# Task goal:
Lines to restate from the data below: from the one containing "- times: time" to the one containing "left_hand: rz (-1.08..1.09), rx", both included. Give them again exactly, and only them.

# Source material:
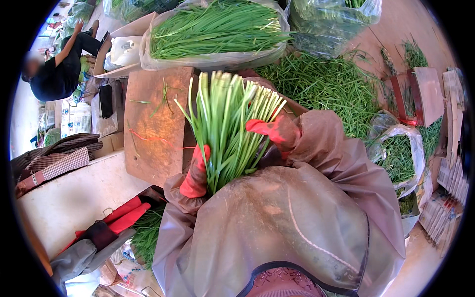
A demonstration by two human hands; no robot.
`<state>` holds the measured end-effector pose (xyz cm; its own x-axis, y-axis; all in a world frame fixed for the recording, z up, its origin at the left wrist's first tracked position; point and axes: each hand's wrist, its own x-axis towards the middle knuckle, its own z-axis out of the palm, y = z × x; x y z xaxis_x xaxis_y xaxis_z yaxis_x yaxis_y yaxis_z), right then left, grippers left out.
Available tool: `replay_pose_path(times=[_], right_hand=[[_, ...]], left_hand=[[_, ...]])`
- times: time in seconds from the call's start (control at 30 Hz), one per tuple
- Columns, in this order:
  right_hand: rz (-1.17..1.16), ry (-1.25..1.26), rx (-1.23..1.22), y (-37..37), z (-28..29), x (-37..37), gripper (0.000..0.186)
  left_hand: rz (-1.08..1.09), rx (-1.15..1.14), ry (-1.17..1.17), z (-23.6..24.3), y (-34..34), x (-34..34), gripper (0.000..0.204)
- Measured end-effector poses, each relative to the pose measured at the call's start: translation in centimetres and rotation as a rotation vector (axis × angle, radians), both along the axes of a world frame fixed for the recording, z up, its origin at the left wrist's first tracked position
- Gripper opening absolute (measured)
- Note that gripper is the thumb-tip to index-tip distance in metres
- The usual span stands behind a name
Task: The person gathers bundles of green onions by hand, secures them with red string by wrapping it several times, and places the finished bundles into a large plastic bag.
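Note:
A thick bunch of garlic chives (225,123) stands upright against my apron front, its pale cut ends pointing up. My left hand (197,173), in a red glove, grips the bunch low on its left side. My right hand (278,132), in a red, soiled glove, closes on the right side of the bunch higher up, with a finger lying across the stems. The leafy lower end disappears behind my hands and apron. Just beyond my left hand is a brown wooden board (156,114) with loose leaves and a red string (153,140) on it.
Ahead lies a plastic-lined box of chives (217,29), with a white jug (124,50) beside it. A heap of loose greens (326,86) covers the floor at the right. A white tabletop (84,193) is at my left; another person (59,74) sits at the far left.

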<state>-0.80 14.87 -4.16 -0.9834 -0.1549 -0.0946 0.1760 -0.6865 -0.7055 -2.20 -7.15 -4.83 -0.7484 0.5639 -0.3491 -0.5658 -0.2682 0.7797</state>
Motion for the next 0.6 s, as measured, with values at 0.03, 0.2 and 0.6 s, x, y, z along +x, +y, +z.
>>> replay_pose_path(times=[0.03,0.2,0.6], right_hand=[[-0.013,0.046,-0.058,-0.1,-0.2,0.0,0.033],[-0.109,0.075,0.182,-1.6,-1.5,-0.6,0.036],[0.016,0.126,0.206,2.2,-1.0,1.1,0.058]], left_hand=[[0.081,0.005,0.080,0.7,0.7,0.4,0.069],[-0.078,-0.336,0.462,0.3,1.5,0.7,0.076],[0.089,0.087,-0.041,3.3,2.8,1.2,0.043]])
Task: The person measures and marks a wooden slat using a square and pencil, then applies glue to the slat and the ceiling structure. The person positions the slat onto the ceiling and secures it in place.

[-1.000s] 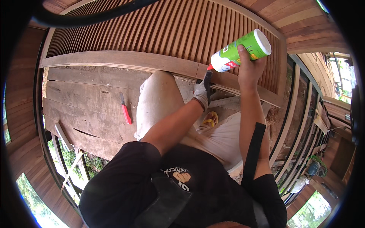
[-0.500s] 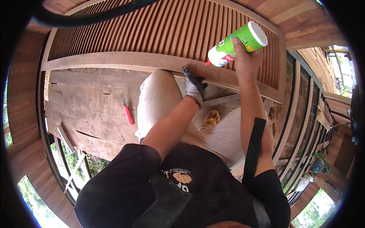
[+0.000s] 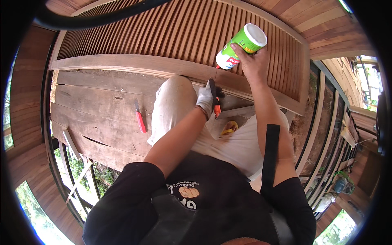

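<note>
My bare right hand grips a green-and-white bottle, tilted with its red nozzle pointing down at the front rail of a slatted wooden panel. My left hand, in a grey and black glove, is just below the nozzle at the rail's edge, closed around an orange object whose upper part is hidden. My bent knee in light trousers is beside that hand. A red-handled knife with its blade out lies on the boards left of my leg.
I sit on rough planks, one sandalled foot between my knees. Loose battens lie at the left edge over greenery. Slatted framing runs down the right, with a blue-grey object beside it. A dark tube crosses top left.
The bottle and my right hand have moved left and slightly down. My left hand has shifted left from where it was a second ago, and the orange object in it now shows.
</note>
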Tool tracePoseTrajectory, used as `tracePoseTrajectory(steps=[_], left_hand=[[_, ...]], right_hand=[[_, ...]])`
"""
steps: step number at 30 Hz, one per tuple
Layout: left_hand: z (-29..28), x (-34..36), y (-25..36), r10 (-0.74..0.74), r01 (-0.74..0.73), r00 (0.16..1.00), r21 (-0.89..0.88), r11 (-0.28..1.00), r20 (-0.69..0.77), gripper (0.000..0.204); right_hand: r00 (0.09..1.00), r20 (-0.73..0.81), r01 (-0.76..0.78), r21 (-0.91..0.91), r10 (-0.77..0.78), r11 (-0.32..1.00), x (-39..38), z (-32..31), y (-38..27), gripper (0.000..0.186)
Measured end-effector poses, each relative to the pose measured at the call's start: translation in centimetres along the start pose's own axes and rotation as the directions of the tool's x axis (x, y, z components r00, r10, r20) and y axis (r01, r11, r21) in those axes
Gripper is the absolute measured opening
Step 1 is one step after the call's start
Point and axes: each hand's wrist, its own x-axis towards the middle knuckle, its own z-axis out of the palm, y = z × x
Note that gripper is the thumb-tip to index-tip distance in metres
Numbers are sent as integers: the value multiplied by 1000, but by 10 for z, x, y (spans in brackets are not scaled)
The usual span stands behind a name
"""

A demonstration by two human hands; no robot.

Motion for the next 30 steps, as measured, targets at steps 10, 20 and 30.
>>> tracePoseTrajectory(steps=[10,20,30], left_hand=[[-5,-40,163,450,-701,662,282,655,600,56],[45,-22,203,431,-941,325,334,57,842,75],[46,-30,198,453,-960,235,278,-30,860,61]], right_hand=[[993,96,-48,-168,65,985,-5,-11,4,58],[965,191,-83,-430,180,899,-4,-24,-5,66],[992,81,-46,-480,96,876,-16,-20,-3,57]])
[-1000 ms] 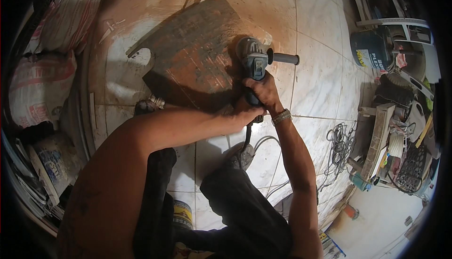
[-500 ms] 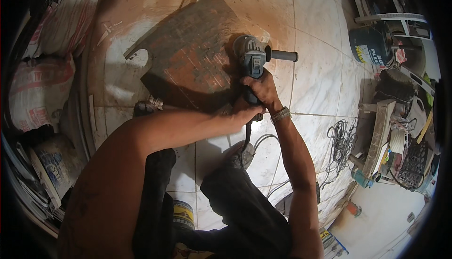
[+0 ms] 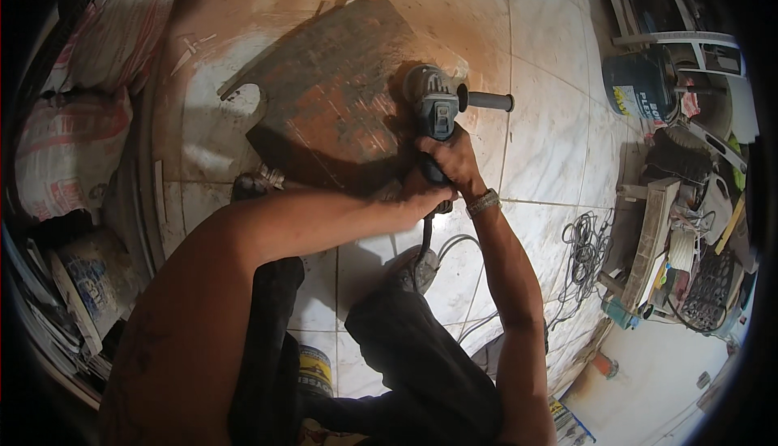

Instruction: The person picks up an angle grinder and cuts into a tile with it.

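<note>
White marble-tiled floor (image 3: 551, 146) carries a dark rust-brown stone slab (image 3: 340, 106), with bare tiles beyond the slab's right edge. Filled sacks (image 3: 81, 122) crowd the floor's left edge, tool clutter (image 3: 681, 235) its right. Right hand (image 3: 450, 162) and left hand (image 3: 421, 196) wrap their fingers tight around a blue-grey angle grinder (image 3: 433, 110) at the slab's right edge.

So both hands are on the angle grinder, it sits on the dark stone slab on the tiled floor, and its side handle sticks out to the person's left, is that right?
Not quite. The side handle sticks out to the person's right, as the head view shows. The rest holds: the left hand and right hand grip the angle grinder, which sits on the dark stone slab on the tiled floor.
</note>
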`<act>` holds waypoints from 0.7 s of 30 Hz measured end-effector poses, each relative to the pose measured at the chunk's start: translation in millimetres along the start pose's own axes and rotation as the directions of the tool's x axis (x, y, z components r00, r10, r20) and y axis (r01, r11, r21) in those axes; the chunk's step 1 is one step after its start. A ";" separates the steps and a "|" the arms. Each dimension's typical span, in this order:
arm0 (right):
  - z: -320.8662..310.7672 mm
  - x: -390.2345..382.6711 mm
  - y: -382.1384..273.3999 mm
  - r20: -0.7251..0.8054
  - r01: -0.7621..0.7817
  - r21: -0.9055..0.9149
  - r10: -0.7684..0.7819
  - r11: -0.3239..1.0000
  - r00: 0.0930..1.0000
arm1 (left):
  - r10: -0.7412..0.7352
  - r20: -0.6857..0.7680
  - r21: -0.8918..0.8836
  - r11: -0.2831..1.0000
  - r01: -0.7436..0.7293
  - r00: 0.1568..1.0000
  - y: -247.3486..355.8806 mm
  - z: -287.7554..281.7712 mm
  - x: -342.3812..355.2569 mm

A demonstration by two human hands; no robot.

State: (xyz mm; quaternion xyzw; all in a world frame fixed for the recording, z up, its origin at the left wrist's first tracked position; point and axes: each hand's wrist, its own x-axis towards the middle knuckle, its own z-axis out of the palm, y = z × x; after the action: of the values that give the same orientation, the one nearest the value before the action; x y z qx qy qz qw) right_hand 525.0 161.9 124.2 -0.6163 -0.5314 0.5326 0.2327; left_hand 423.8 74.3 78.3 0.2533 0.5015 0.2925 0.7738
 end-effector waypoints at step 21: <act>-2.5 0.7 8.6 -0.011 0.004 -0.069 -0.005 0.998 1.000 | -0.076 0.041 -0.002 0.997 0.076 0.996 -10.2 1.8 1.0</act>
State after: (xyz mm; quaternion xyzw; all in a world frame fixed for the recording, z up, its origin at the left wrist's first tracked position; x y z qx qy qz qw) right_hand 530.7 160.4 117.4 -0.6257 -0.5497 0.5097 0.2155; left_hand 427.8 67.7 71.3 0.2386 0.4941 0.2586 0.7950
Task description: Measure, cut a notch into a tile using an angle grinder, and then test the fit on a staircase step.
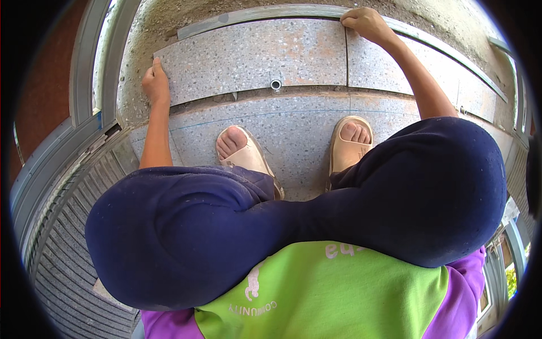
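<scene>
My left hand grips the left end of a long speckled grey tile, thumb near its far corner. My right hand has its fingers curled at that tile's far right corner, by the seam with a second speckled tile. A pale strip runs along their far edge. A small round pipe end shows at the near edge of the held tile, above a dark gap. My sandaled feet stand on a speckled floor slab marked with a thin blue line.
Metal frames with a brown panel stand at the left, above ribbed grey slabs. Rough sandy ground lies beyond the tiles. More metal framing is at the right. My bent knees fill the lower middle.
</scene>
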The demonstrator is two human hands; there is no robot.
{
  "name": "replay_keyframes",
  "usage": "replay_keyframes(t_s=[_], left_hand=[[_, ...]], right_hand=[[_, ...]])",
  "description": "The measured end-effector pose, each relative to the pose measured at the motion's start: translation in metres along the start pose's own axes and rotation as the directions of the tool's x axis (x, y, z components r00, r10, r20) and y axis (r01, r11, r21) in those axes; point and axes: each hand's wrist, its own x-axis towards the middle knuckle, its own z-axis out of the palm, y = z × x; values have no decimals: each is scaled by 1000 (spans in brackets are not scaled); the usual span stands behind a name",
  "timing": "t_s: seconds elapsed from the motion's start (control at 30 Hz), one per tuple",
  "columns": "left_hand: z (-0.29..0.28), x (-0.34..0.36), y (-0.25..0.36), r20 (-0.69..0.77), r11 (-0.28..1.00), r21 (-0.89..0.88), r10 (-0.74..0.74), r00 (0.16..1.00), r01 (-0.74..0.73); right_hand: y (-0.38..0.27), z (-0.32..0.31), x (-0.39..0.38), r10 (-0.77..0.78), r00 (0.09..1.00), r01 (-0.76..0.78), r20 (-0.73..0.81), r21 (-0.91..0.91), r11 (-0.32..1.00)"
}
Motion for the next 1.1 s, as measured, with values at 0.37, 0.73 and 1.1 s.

# Result of this task:
- times: time in seconds from the call's start (control at 30 Hz), one per tuple
- Columns, in this order:
  right_hand: rz (-1.17..1.16), ry (-1.25..1.26), rx (-1.23..1.22), y (-37..37), z (-28..29), x (-37..37), gripper (0.000..0.186)
  left_hand: rz (-1.08..1.09), rx (-1.15..1.14), ry (-1.17..1.17), z (-23.6..24.3), y (-34..34), x (-34..34), gripper (0.000..0.204)

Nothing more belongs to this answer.